Born to support the cryptocurrency Bitcoin (recently released on the Stock exchange), blockchain technology sounds a lot lately and promises a faster, easier and safer future.
Blockchain allows you to eliminate centralized monitoring and authentication and delegate that work to a distributed network, not only not compromising the security and integrity of the data, but strengthening.
In the words of Don Tapscott and Alex Tapscott, founders of the Blockchain Research Institute:
“Blockchain technology is an incorruptible digital accounting book of economic transactions that can be scheduled to register not only financial transactions but virtually anything that has value “.
What is blockchain?
Just what it name indicates: a chain of blocks.
As in any chain, each block is bound to the previous block and to the next one.
Each block carries the corresponding information (financial transactions in the case of virtual currencies) and a header information, in which the identifier of the previous block is included.

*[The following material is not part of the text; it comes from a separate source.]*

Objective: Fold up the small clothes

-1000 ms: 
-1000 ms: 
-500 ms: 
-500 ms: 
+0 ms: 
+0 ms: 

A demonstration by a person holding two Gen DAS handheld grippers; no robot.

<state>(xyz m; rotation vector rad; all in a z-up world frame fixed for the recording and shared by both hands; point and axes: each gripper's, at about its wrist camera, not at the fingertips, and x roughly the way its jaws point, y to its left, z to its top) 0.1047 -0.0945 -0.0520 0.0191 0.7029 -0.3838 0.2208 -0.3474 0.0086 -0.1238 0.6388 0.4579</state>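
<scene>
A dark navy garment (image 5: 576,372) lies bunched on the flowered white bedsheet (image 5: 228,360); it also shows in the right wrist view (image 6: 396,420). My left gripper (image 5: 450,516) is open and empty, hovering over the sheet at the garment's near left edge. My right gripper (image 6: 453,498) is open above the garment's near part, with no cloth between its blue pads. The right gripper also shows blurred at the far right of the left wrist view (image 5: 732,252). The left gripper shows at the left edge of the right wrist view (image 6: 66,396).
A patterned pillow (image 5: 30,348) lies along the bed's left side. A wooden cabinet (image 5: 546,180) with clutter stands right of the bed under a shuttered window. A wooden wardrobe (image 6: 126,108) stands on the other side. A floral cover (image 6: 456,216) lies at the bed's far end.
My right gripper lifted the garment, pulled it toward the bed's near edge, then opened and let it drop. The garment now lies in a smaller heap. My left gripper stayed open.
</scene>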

How does this chain work properly and securely?
See the characteristics of this technology.
Replicated database… in millions of nodes
The information contained in a blockchain is a shared database, replicated in multiple nodes (computers), which is continuously updated and validated. There is no centralized version of this information that anyone can steal or corrupt. The data are accessible and verifiable for anyone on the Internet, or at least within each blockchain network, as there are public and private blockchain networks.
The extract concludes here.